Ketika kasus korupsi dipertontonkan setiap hari dengan pola yang nyaris serupa, ia berisiko kehilangan daya kejutnya. Korupsi tidak lagi menjadi sebuah kejahatan luar biasa yang mengguncang nurani, melainkan menjadi sebuah banalitas—hal yang biasa, lumrah, dan sudah dapat diprediksi. Masyarakat mulai mati rasa. Kemarahan publik yang seharusnya menjadi energi sosial untuk menuntut perubahan sistemik, perlahan berubah menjadi sekadar komentar sinis di media sosial sebelum akhirnya terlupakan oleh kasus baru di esok hari.

Inilah paradoks transparansi di era digital. Di satu sisi, kita mendapatkan keterbukaan informasi. Di sisi lain, banjir informasi tanpa pendalaman makna justru menumpulkan ketajaman nalar kritis kita. Kita merayakan penangkapan para “ikan teri” atau “kakap”, namun seringkali lupa menanyakan pertanyaan yang lebih fundamental: Mengapa “kolam” yang membesarkan mereka tidak pernah dikuras? Mengapa sistem pengadaan barang, perizinan, dan promosi jabatan kita terus-menerus memproduksi pejabat korup baru?

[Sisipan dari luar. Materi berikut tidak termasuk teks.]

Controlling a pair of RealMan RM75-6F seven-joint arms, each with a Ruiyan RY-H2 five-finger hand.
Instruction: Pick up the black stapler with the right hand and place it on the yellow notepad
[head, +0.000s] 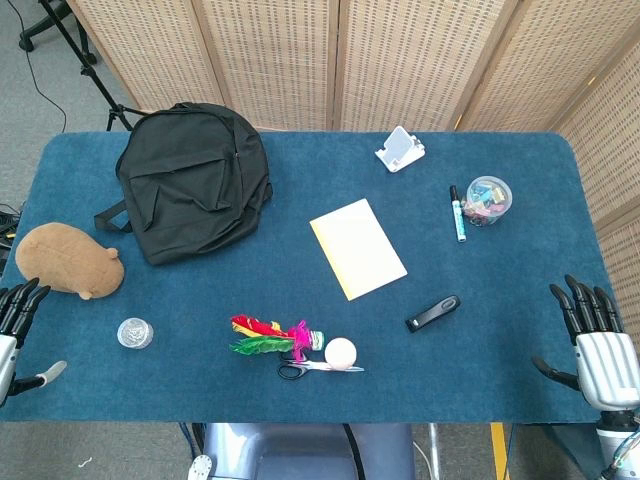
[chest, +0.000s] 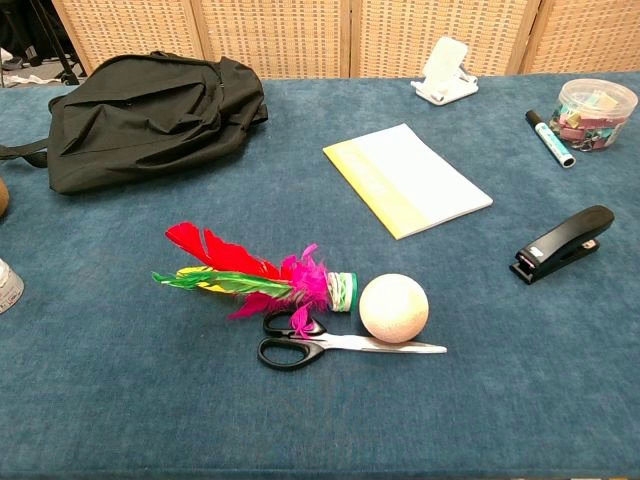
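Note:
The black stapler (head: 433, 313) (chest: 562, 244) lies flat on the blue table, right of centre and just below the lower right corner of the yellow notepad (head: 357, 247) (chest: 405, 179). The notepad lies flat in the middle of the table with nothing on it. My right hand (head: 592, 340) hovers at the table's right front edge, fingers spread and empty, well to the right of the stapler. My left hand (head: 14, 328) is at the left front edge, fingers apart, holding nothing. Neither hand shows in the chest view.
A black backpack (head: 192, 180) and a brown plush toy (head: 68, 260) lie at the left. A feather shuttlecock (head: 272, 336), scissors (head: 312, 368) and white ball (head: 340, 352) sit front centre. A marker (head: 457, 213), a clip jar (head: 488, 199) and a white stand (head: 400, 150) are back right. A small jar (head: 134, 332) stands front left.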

Parade penangkapan ini menciptakan ilusi bahwa kita sedang menang melawan korupsi. Padahal, kita mungkin hanya sibuk menangkapi nyamuk tanpa pernah memberantas sarangnya. Selama fokus kita hanya pada aspek penindakan yang dramatis dan melupakan akar masalah pada sistem pencegahan yang sunyi dan tak populer, maka panggung sandiwara ini akan terus berlanjut. Dan kita, sebagai penonton, mungkin akan terus bertepuk tangan, tanpa sadar bahwa kita sebenarnya sedang dibius.